The million dollar question that everyone wants to know the answer to is, “Will LeBron & Lonzo team up?” Here’s five reasons why we don’t think so.

First, let’s just say that the combination of LeBron James and Lonzo Ball is a match made in heaven. Truly. Lonzo Ball is a slick pass-first guard with Magic Johnson, Jason Kidd-like vision. LeBron, of course, loves to be on the receiving end of a nice pass because that’s where he’s most dangerous. Additionally, LeBron can mentor Lonzo and bring his guard play to a premium level of 0-to-100 REAL QUICK! Both the Ball’s and LeBron would stand to thrive in the glitzy confines of the Los Angeles spotlight — friendly media, lots of star power, and tons of off court business opportunities. Ah, this all sounds perfect in La-La-Land!

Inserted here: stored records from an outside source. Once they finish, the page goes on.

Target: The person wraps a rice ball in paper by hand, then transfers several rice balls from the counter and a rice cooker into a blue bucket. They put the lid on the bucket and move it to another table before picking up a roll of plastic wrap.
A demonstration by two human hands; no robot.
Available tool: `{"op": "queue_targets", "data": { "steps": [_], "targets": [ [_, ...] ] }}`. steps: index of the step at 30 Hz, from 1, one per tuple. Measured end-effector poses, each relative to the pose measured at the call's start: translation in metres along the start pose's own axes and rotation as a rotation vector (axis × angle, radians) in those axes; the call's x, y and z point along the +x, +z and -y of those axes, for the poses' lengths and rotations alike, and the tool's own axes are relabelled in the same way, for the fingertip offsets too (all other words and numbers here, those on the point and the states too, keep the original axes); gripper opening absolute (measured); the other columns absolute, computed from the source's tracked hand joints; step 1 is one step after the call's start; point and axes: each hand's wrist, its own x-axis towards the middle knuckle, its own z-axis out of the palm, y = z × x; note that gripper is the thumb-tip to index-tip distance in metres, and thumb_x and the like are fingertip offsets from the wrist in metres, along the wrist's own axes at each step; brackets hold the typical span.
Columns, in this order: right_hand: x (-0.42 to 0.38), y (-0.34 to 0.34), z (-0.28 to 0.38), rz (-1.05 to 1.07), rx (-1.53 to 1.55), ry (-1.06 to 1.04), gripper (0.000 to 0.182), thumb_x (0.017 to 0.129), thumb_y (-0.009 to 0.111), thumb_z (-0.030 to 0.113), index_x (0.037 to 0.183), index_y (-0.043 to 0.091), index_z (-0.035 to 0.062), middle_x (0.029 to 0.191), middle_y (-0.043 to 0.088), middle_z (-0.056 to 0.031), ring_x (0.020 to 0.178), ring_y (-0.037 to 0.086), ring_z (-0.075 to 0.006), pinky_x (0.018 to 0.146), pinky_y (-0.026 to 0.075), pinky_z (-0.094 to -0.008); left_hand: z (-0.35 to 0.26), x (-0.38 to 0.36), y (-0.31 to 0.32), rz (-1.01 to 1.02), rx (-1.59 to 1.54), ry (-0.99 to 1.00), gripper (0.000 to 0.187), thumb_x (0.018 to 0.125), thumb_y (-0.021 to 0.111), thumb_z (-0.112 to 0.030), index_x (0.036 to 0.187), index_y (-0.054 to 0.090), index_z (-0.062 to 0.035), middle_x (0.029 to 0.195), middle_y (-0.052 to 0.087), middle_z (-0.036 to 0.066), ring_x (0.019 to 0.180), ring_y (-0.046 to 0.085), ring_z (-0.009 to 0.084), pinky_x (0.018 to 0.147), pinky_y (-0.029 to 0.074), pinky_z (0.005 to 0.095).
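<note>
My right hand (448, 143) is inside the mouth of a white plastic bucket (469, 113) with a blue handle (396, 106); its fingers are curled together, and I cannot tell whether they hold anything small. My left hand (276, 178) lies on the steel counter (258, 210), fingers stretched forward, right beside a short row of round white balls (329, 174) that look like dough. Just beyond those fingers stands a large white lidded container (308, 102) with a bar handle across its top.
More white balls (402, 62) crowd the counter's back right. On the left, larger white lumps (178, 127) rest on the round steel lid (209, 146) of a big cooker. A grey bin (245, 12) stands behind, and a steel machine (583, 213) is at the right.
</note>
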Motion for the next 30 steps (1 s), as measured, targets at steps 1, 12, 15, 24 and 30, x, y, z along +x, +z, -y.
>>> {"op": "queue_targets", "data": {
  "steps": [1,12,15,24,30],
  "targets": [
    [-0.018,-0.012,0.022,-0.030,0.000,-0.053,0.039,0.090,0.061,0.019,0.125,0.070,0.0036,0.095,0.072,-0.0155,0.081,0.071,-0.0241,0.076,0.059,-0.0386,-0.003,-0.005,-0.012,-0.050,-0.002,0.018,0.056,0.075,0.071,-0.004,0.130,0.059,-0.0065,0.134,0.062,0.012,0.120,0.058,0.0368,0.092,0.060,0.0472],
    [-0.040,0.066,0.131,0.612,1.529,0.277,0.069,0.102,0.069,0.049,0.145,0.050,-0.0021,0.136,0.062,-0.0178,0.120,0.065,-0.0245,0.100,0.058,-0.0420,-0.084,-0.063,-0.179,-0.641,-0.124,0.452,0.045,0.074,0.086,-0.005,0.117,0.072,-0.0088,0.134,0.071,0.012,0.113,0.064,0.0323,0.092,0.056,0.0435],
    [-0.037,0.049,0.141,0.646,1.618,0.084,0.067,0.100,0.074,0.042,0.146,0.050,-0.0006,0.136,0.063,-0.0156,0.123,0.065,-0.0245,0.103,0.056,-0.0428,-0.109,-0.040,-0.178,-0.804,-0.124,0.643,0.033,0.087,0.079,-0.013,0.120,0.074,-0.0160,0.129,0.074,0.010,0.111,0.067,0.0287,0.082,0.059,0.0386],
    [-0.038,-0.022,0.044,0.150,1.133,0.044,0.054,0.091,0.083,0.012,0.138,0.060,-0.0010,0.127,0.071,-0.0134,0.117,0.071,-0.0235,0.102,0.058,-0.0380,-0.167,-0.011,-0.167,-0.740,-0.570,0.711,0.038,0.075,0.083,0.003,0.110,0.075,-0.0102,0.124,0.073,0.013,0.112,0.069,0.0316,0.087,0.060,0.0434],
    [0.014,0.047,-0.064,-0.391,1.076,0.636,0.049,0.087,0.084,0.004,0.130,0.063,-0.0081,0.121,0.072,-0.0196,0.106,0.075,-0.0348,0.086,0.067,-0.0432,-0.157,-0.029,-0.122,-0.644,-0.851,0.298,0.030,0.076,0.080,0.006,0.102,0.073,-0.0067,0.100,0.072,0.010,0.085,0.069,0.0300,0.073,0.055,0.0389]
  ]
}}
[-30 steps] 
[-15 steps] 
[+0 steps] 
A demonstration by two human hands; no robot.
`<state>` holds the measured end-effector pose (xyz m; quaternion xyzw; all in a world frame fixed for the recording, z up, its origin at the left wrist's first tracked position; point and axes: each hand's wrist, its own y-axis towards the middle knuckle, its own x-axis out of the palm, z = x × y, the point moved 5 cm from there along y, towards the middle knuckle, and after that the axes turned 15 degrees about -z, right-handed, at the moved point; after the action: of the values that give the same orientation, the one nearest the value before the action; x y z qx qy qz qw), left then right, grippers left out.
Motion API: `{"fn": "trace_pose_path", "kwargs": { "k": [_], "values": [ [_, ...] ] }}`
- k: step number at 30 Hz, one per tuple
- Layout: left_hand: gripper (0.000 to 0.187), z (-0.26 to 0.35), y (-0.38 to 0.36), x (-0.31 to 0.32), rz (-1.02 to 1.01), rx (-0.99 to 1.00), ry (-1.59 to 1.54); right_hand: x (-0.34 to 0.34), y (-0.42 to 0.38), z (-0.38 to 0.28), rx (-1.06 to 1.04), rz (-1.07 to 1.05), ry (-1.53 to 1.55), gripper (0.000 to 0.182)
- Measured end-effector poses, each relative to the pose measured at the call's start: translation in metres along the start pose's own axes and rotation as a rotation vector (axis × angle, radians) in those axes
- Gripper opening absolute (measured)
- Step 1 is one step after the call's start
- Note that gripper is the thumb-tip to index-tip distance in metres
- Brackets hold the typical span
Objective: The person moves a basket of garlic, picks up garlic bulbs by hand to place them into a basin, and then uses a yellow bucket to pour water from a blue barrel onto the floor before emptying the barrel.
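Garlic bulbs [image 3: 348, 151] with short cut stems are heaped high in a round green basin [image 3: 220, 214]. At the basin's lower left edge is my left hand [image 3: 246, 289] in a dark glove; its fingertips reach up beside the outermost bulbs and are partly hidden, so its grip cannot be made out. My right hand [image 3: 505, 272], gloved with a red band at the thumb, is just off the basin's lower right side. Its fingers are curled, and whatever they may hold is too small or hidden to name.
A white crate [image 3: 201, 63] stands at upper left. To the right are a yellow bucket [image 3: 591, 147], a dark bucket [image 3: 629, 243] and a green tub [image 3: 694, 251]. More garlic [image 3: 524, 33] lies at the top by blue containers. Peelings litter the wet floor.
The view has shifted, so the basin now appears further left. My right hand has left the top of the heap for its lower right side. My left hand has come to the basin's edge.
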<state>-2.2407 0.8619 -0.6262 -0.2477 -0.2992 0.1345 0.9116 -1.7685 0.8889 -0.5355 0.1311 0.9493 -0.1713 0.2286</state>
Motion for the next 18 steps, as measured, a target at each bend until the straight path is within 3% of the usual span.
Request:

That said, here are the Top-5 reasons we think that this perfect marriage won’t happen:

Reason #5

A lot can happen in a year. Think about how your life’s changed over the past year. Sure, Lonzo Ball looked superb in Summer League playing against the bottom half of the talent pool in the NBA. From now until next summer, who’s to say where his game will be and whether or not another diamond-in-the-rough rookie or team doesn’t present itself as a better fit for LeBron.

Reason #4

Lonzo Ball is a big draw in his own right. Once he takes the court this year, he’ll become the new face of the Los Angeles Lakers, if he hasn’t already done so. In short, this is Lonzo’s team now. Although LeBron teamed with Dwayne Wade in Miami, this scenario is a bit different. Really. Listen up! LeBron would play second fiddle, even with all of his accolades, to the younger Lonzo. Simply put, Lonzo is the homegrown kid, drafted and groomed to wear the purple crown, while LeBron is just a guy looking for the next big thing. Additionally, if Lonzo has a successful rookie season, then that diminishes the draw for LeBron — he wouldn’t be the team so much as he would be a team member, a chaser. That’s no good for his legacy.

Reason #3

It’s still the Western Conference people — HELLO! Even with the addition of LeBron James and another piece, the Lakers still have to compete with some of the best teams in the league night-in and night-out — Golden State, Houston, OKC, San Antonio and Portland. It’s no cake walk. LeBron would have to play and play for real. There would be none of this ‘let me rest tonight’s game’ stuff or continued gimmicky halftime hand shakes. Unlike the Eastern Conference, where Boston and Washington are the toughest competition at best, the left coast is truly the Wild Wild West. To be frank, it ain’t no joke. If you come at the King (Stephen Curry), you best not miss.

Reason #2

Pat Riley is a gangsta. Yes, gangsta! There’s no way that he let’s LeBron go to the Lakers knowing full well that the Miami Heat could dominate the East for another three years. The pitch from Riley is easy, “We’ve done this before, so let’s do it again!” LeBron knows, like Riley knows, that the bank is open all day in the Eastern Conference and they can punch their way to the NBA Finals every year with the right pieces in place. Additionally, LeBron gets to potentially make good on his championship promises and keep his legacy strong among the two cities he’s already won over. This is a surefire win for LeBron’s legacy. Check.

Reason #1

kobe looms large

Kobe Bryant still looms large in the present era. For all intents and purposes, this is still Kobe’s team, even in retirement. If LeBron went to Los Angeles, he’d be forever measured against Kobe Bryant, who he may never surpass in championships. To be honest, LeBron would rather keep the conversation going regarding who’s the G.O.A.T. amongst he and Michael Jordan. Should LeBron fail to bring home the hardware in Los Angeles, then he indirectly helps to cement Kobe’s legacy and diminish his own. At the end of the day, LeBron would be remembered as the guy that didn’t have killer instinct and couldn’t get it done on the big stage. Kobe did, LeBron didn’t — that’s bad for legacy.

Overall, LeBron’s a calculating human being. The most important thing to him at this stage in his career is protecting both his legacy and his brand. Going back to Miami to join forces with Pat Riley and whoever else they decide to bring in is good for LeBron’s brand. Truth be told, the sun shines just as much in Miami as it does Los Angeles.